14/ Réalisations des désirs
Si le rêve est une réalisation de désirs, il ne devrait pas y avoir dans le rêve de sensations pénibles. Comment expliquer ce paradoxe ? Freud donne plusieurs explications :
a) Le travail d'alaboration n'ayant pas pleinement réussi à créer une réalisation de désir, un résidu de sentiments pénibles passe des idées latentes dans le rêve manifeste.
b) Le cauchemar est souvent une réalisation d'un désir, mais d'un désir refoulé, repoussé. L'angoisse qui accompagne cette réalisation prend la place de la censure.
c) La punition du désir.
"Le seul élément essentiel du rêve est constitué par le travail d'élaboration qui agit sur la matière formée par les idées. L'observation analytique montre que le travail d'élaboration ne se borne pas à donner à ces idées une expression archaïque ou régressive : il y a ajoute régulièrement quelque chose qui ne fait pas partie des idées latentes de la journée, mais constitue pour ainsi dire la force motrice de la formation du rêve. cette indispensable addition n'est autre que le désir, également inconscient, et le contenu du rêve subit une transformation ayant pour but la réalisation de ce désir.
Si l'on envisage le rêve en se plaçant au point de vue des idées qu'il représente, il peut signifier un avertissement, un projet, des préparatifs, etc., mais il est toujours en même temps la réalisation d'un désir inconscient, et il n'est que cela, si on le considère comme le résultat du travail d'élaboration.

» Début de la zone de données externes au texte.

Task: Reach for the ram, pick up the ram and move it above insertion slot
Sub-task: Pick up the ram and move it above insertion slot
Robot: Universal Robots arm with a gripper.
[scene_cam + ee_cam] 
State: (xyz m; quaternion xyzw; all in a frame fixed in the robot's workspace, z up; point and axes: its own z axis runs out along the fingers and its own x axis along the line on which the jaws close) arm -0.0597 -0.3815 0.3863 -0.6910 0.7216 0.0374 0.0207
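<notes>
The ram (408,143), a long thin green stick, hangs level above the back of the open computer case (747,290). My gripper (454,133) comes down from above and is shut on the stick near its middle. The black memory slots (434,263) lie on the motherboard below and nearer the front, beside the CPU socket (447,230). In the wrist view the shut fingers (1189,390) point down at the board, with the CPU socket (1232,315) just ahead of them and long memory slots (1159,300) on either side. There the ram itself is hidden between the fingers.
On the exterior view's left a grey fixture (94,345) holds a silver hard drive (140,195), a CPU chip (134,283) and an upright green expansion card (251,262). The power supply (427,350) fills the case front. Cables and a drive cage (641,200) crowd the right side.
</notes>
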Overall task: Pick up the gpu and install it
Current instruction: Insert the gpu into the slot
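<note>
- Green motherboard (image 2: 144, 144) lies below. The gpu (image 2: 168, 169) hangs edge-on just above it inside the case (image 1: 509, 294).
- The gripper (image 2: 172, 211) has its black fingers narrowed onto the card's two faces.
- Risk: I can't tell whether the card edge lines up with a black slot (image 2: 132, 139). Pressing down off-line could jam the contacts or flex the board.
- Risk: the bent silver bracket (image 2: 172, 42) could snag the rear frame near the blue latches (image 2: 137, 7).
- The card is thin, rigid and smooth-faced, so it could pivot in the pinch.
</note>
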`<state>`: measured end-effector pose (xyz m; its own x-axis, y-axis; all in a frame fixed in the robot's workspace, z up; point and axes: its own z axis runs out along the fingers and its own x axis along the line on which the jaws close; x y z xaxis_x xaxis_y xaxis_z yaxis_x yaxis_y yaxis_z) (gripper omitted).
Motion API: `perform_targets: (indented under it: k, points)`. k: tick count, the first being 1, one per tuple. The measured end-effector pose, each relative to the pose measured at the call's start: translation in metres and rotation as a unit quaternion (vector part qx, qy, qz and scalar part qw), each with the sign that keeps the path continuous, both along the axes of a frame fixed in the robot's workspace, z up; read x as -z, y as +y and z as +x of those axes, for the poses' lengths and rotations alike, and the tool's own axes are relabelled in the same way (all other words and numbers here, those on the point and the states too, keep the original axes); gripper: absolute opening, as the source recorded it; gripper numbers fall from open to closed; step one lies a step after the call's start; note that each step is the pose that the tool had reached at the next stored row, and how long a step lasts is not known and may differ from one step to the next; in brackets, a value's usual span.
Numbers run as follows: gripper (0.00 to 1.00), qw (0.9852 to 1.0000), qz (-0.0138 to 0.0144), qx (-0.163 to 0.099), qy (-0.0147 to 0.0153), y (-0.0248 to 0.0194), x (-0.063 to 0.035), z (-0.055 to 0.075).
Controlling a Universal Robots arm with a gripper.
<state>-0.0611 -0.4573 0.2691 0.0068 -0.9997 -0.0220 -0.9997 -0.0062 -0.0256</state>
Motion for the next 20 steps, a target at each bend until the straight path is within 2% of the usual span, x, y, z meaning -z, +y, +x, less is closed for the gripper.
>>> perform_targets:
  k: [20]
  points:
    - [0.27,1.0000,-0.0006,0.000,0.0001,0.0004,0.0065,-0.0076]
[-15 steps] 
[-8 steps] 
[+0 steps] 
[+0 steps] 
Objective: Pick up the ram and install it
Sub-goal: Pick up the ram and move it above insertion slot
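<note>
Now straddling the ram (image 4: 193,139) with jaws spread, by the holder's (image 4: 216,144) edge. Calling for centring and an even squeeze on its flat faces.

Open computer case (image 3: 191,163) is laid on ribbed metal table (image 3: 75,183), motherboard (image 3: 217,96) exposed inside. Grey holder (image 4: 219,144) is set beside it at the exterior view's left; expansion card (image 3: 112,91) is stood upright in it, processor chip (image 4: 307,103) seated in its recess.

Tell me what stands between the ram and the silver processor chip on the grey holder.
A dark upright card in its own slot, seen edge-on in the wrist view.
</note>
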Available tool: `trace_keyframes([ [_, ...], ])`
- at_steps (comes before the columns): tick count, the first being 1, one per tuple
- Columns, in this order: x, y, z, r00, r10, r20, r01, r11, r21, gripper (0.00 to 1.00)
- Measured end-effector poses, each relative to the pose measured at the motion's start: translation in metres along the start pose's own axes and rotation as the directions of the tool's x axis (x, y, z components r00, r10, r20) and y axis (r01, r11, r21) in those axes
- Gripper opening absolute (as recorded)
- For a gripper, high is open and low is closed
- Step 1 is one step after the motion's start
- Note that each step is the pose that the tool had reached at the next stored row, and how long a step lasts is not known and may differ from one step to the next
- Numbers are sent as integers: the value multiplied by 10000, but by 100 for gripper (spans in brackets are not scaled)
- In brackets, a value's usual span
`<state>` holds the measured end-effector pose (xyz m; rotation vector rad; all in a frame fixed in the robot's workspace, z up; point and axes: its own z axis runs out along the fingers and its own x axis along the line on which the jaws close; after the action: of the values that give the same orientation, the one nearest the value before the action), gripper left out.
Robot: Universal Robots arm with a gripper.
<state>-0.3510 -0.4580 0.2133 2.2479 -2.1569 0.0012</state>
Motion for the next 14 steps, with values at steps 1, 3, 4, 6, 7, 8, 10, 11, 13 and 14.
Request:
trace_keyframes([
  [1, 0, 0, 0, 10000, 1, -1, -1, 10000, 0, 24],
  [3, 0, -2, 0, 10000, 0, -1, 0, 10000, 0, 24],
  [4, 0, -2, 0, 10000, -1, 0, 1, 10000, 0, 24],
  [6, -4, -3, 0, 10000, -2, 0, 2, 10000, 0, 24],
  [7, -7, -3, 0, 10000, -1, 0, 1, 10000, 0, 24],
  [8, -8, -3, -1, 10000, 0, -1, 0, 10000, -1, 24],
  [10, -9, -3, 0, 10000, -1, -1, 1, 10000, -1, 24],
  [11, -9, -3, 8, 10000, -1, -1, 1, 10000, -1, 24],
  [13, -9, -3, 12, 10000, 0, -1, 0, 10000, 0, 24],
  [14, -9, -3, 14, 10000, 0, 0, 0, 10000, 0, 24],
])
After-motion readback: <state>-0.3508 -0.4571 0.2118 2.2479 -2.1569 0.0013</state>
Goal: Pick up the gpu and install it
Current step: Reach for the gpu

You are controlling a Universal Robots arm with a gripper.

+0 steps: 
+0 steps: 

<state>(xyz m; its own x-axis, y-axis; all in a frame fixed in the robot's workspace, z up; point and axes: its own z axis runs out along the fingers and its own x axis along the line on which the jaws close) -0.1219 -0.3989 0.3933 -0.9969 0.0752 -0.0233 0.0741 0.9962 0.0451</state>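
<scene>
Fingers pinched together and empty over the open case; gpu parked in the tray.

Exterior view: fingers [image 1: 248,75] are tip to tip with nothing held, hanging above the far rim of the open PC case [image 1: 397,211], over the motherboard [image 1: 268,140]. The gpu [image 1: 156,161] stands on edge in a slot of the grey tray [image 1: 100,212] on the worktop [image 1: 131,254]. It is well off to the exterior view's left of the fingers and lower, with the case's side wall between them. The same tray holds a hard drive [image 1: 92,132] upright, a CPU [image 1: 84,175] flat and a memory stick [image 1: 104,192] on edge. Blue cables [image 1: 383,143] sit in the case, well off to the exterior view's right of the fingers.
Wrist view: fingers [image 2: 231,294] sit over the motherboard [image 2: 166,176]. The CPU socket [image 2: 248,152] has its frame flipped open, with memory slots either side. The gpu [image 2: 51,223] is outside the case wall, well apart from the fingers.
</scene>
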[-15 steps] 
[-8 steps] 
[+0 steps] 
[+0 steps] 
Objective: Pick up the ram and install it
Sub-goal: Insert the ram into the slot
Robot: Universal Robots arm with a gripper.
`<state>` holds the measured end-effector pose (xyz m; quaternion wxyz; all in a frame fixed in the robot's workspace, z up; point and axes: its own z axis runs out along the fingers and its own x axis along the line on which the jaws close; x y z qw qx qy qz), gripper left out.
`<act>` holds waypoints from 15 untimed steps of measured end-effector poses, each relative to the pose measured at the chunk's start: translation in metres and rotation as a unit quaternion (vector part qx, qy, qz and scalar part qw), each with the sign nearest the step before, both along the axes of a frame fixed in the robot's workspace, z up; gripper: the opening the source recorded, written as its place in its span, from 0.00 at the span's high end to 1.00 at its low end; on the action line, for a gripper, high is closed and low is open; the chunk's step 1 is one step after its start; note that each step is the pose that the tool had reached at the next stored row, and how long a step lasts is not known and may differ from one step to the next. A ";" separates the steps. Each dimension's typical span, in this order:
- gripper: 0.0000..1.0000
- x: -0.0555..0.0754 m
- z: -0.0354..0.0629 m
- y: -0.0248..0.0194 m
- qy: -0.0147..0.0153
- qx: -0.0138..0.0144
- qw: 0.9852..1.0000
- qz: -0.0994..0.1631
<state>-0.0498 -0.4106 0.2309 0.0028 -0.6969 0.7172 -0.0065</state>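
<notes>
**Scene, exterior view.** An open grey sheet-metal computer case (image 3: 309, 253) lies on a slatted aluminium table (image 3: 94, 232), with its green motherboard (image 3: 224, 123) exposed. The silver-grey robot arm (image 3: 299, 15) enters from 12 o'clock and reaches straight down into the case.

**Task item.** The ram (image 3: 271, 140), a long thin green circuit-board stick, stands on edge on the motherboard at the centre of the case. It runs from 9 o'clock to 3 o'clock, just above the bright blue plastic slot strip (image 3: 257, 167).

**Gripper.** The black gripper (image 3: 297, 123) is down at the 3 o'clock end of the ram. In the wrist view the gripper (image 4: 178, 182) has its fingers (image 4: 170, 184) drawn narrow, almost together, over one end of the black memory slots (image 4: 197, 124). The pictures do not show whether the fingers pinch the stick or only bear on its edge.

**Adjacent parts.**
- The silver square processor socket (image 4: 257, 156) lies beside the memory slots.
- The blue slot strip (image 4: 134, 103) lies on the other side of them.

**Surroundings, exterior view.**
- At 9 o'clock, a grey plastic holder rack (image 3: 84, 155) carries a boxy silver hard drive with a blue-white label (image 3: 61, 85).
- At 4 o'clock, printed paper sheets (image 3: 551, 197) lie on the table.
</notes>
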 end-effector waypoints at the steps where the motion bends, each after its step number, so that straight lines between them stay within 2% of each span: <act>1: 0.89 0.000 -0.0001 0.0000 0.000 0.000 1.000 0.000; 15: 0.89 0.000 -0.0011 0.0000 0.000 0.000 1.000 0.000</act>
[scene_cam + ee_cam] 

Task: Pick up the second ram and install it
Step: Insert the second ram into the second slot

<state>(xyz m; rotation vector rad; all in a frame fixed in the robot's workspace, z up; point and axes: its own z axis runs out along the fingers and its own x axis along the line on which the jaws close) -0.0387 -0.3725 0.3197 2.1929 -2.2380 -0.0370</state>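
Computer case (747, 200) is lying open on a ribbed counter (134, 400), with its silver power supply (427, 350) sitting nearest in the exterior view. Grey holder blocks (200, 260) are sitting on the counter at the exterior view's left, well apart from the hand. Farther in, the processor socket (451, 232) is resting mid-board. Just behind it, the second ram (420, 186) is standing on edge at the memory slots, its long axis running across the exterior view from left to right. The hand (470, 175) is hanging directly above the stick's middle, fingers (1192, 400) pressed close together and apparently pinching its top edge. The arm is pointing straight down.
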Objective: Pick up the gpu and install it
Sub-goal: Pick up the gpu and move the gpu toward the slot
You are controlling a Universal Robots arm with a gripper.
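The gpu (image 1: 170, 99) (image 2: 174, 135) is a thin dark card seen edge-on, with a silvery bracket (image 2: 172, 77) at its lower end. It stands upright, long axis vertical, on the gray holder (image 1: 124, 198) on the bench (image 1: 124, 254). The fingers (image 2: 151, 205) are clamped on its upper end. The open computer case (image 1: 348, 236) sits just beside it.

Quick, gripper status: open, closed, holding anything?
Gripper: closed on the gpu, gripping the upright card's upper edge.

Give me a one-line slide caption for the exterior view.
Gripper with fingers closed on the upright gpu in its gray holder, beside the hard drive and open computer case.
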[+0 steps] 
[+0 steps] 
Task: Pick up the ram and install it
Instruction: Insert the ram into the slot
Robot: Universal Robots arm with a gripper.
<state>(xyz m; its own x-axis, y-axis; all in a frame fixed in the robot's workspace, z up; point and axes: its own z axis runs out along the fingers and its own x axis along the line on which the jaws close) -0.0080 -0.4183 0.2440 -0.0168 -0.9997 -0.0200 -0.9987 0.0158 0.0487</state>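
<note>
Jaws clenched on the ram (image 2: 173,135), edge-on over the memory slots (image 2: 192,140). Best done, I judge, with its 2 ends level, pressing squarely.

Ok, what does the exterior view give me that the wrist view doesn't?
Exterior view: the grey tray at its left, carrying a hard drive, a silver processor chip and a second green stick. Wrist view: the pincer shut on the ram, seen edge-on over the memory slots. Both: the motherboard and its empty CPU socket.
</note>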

Un rêve n'est donc jamais un simple projet, un simple avertissement, mais toujours un projet ou un avertissement ayant reçu, grâce à un désir inconscient, un mode d'expression archaïque et ayant été transformé en vue de la réalisation de ce désir.
Un des caractères, la réalisation du désir, est un caractère constant ; l'autre peut varier ; il peut être également un désir, auquel cas le rêve représente un désir latent de la journée réalisé à l'aide d'un désir inconscient." (p. 208)
15/ Incertitudes et critiques
Dans ce dernier chapitre de la deuxième partie de l'Introduction à la Psychanalyse, Freud fait état des objections qui ont été faites à la méthode psychanalytique d'interprétation des rêves : incertitude des résultats, difficultés d'interprétation liées à la "juxtaposition des contraires" et au phénomène de l'inversion des signifiants...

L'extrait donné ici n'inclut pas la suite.